Before the days of the megacasinos, food in Vegas was cheap and plentiful, a loss leader for the casinos. Not any longer. Not on the Strip. Here the restaurants, like the hotels, were expected to show a profit along with delivering four- and five-star cuisine. It was part of the luxury experience that the biggest resort/casinos delivered to a wealthy international audience. Because the average visitor to Vegas only stayed three days and only gambled two hours per day, it was necessary to ensure that a hotel/casino’s guests didn’t have to go anywhere else for anything else—food, entertainment, high-end shopping, opulent spas, everything under one huge roof.
And all corridors led back to the casino.
The Golden Fleece wasn’t unique in its design. Every other megacasino funneled people into the gambling area. The profits from hotel, entertainment, shopping, and food varied with the season or the economy; the gambling odds didn’t. No matter what the window dressing, Vegas, like Monte Carlo, was about gambling.
“What was the follow-up on the guest who claimed that the escalator jerked her off her feet?” Shane asked as they took a staff-only elevator down to the kitchens.

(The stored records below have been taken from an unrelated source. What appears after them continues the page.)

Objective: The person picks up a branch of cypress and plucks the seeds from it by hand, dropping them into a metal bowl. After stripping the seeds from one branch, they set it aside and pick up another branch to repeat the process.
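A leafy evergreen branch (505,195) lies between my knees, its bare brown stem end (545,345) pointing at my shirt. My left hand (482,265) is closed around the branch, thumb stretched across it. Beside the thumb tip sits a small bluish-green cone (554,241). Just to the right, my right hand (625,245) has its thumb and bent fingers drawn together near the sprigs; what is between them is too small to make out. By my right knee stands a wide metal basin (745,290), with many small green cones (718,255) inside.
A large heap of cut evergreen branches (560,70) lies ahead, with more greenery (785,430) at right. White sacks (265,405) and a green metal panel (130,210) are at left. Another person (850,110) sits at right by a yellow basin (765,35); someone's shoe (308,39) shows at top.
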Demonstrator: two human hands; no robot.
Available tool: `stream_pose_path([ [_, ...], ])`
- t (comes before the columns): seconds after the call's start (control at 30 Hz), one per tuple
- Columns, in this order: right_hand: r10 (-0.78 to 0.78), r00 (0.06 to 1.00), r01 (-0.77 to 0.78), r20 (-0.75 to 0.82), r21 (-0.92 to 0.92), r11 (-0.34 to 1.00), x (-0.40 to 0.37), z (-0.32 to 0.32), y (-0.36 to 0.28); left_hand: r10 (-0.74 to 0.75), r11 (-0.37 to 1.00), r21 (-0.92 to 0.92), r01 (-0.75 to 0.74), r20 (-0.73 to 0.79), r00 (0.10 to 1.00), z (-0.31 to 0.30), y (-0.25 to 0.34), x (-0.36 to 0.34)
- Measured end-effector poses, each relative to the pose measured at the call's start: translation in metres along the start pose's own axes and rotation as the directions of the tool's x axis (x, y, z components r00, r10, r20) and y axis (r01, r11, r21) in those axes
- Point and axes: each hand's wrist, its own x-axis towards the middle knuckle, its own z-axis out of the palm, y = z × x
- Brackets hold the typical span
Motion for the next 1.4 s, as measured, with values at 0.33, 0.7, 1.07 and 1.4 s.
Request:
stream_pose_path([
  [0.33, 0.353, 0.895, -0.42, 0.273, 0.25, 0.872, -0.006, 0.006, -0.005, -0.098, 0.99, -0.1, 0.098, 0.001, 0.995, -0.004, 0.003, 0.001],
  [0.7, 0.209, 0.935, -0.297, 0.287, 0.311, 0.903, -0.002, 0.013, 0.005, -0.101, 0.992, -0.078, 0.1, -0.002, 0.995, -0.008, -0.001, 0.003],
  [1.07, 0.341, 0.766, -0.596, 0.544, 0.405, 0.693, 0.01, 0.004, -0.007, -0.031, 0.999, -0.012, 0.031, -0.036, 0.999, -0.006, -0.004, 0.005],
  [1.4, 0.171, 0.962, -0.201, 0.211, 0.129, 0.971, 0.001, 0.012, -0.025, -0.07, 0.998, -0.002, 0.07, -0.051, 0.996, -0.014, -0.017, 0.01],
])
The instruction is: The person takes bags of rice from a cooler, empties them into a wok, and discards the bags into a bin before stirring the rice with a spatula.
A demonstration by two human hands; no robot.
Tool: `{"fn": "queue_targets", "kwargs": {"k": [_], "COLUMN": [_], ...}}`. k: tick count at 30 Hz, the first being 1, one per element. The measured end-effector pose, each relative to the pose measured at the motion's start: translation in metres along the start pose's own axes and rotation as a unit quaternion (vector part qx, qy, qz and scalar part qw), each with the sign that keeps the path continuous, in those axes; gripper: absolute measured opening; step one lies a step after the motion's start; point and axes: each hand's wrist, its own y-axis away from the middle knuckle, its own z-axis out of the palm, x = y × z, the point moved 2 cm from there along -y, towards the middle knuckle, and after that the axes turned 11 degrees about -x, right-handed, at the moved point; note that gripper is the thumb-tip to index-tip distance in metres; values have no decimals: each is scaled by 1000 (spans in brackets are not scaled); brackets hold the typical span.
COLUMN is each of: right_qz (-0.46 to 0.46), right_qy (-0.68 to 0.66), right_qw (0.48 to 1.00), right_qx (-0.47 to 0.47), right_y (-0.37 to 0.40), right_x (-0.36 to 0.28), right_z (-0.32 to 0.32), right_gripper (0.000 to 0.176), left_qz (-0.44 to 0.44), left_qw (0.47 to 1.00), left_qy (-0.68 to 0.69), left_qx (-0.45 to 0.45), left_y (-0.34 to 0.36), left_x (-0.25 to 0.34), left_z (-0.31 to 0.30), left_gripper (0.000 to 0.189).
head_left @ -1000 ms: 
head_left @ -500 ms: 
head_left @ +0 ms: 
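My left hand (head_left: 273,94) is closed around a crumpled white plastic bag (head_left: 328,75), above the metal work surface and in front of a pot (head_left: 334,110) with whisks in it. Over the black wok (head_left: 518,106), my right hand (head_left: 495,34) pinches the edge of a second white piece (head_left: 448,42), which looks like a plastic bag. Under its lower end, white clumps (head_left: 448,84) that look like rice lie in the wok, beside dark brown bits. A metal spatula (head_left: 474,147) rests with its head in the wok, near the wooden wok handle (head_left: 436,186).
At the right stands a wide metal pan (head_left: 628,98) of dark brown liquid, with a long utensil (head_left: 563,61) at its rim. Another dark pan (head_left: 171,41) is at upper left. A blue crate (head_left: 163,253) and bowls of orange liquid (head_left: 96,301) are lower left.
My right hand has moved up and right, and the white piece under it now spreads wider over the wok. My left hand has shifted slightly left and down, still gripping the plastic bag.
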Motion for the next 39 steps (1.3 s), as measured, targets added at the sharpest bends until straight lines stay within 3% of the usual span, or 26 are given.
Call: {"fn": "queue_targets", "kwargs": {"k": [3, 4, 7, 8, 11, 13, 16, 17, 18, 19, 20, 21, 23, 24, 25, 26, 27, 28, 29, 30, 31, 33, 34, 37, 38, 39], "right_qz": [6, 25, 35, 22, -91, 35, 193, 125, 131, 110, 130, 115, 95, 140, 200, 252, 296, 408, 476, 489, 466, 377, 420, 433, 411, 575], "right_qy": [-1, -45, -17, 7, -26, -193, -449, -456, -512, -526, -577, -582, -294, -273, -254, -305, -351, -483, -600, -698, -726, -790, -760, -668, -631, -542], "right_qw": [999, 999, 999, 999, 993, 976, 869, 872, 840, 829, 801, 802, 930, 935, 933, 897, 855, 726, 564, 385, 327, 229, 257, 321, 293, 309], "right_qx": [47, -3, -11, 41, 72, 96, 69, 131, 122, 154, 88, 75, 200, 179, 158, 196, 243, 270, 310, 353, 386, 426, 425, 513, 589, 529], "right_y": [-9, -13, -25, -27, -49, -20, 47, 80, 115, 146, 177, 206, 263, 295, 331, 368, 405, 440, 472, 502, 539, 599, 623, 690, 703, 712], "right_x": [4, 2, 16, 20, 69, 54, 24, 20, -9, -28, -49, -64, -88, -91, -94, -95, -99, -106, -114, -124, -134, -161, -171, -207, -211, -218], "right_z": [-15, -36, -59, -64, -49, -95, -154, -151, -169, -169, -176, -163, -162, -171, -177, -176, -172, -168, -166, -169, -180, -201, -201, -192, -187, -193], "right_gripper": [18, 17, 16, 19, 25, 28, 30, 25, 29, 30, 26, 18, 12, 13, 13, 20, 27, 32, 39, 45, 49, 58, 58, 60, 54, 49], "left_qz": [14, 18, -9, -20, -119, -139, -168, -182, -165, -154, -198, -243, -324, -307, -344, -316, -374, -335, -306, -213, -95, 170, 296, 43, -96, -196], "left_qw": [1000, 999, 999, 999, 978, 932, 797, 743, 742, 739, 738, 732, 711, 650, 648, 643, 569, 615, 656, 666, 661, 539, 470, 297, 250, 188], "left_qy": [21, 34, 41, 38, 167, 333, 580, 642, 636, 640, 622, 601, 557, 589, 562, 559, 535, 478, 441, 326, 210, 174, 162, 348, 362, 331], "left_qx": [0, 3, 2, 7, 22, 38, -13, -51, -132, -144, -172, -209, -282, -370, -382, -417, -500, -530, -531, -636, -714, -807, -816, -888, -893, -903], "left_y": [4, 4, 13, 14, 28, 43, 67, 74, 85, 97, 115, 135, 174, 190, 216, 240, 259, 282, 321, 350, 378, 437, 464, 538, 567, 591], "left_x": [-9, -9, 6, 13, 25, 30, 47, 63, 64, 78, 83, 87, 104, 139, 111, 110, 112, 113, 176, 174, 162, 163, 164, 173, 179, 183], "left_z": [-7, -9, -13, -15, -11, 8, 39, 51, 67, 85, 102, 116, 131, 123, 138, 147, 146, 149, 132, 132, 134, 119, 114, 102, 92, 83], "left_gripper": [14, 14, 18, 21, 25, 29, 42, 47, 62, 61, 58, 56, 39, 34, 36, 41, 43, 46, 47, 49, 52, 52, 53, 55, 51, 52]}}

“About what you’d expect. We ran the tapes, saw her ‘fall’ two or three times until she managed to attract attention, and then the fun began.”
“Fun.” His mouth turned down.
He expected the card mechanics and the cons, the petty grifters and the big ones. It was Vegas, after all. But the carnival of ambulance-chasing lawyers and senior citizens taking well-timed pratfalls in hope of hitting a different kind of jackpot really annoyed Shane. No matter how many times it happened, people didn’t seem to figure out that everything in the Golden Fleece but the toilet stalls and the guest rooms were under 24/7 camera surveillance.
Shane glanced at his watch, wondered what had happened to the time, and mentally juggled his schedule. No matter how he tweaked it, he couldn’t fit in the kitchens this morning. In ten minutes he had an appointment with his curator. It wouldn’t be a pleasant meeting. Or a short one.
It was past time for Risa to come up with a centerpiece for his Druid Gold show. He needed gold artifacts that could compete with the Fabergé exhibit that would open in the Wildest Dream on New Year’s Eve. The fact that, once again, Gail was going to a lot of expense just to get in his face didn’t change the reality of it. He needed a showstopper.
And Risa was damn well going to find it for him.